La Directrice générale de l’UNAF, Guillemette Leneveu, accompagnée d’Agnès Brousse, Responsable du service "Évaluation et Développement des Activités" et de Claire Ménard, Chargée des Relations parlementaires a été reçue en audition mardi 2 juillet 2013 par les sénateurs, Catherine Tasca et Michel Mercier, rapporteurs d’un groupe de travail de la Commission des lois du Sénat sur la justice aux affaires familiales. Ce groupe de travail devrait rendre ses conclusions dans un rapport attendu pour novembre 2013.

L’audition a porté sur 4 axes principaux de questionnement :
- l’état des lieux,
- les modes alternatifs de règlement des litiges,
- la déjudiciarisation et le rôle des partenaires de justice,
- le statut et l’organisation des juges aux affaires familiales.

Concernant l’état des lieux, l’UNAF a souligné les deux enjeux d’importance pour la justice face à la lenteur des procédures et la complexité des mesures décidées. Il convient d’améliorer les délais des décisions et leur exécution pour la crédibilité et l’efficacité de la justice. Il faut également s’engager pour une justice qui communique mieux avec son environnement pour devenir plus accessible, plus lisible des familles et plus efficace.
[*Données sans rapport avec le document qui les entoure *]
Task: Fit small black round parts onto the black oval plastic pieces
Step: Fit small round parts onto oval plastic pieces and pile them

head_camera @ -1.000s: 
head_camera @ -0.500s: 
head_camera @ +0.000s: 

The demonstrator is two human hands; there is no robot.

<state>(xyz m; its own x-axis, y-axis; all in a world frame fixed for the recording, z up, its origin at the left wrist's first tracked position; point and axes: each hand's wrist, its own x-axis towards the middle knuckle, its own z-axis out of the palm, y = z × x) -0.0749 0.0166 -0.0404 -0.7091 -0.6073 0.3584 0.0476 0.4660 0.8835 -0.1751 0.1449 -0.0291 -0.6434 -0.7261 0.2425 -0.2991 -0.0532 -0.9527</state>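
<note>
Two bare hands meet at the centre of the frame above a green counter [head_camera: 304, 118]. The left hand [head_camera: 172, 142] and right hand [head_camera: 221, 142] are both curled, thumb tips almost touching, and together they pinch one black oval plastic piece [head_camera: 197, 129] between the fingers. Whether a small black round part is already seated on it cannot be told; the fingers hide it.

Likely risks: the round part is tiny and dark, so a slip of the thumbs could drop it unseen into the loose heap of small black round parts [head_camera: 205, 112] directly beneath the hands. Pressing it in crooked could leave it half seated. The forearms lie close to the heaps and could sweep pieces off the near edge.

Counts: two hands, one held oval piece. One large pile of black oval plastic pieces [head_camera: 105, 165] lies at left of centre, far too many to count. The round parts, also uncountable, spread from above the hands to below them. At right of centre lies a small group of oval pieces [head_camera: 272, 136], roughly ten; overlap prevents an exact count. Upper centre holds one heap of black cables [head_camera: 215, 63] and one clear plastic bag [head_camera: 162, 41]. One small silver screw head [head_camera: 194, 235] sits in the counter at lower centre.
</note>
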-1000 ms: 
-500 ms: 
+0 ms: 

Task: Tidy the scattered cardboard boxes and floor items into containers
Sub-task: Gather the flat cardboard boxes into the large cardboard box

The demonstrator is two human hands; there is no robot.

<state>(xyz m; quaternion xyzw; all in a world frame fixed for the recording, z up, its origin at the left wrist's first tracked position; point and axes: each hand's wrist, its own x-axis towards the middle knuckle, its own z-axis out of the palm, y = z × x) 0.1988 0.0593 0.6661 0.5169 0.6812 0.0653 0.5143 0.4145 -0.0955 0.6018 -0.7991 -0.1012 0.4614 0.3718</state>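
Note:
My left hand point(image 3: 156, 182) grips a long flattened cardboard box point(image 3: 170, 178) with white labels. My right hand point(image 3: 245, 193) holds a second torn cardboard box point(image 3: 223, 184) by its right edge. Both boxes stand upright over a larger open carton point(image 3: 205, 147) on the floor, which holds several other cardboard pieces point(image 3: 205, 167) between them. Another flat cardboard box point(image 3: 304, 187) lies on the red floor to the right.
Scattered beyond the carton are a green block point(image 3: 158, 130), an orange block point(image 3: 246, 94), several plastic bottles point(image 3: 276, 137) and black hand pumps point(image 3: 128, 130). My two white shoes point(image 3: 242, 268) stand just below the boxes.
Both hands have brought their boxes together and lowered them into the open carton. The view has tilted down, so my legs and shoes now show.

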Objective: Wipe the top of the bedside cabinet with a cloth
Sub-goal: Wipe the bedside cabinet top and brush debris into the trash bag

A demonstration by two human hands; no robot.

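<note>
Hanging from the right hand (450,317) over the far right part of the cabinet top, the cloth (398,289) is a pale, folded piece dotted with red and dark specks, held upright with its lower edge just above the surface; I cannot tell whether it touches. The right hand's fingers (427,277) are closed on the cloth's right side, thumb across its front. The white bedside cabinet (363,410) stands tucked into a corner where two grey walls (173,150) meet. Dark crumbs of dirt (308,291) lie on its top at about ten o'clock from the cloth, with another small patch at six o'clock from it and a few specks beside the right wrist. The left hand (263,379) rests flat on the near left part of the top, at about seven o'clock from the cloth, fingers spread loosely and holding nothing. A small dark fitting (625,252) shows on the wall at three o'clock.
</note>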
Pour l’UNAF, l’ensemble de ces questions trouve des éléments de réponse au travers de la création d’un véritable «  Pôle famille  » pour l’organisation et la structuration de la justice aux affaires familiales permettant ainsi une coordination effective des juridictions à caractère familial que sont les Juges aux affaires familiales, les Juges pour enfant et les Juges des tutelles.

A l’expérience, le Juge des tutelles doit rester au Tribunal d’instance comme Juge de proximité des vulnérabilités. Le TGI doit accueillir le " Pôle famille " sans toutefois préconiser une fusion des Juges aux affaires familiales et des Juges des enfants. C’est une meilleure coordination qui doit être favorisée.

L’UNAF a présenté les modes alternatifs de règlements de litiges avec l’apport essentiel de la médiation familiale. Elle a alerté sur les dérives possibles et déjà observées concernant l’expérimentation en cours de la médiation « obligatoire » : les couples risquent de recevoir uniquement une information sur la médiation sans entrer réellement dans un processus de médiation. Elle a souligné également tout l’intérêt des CDAD (conseils départementaux d’accès au droit) comme lieux de proximité d’accès au droit pour les familles.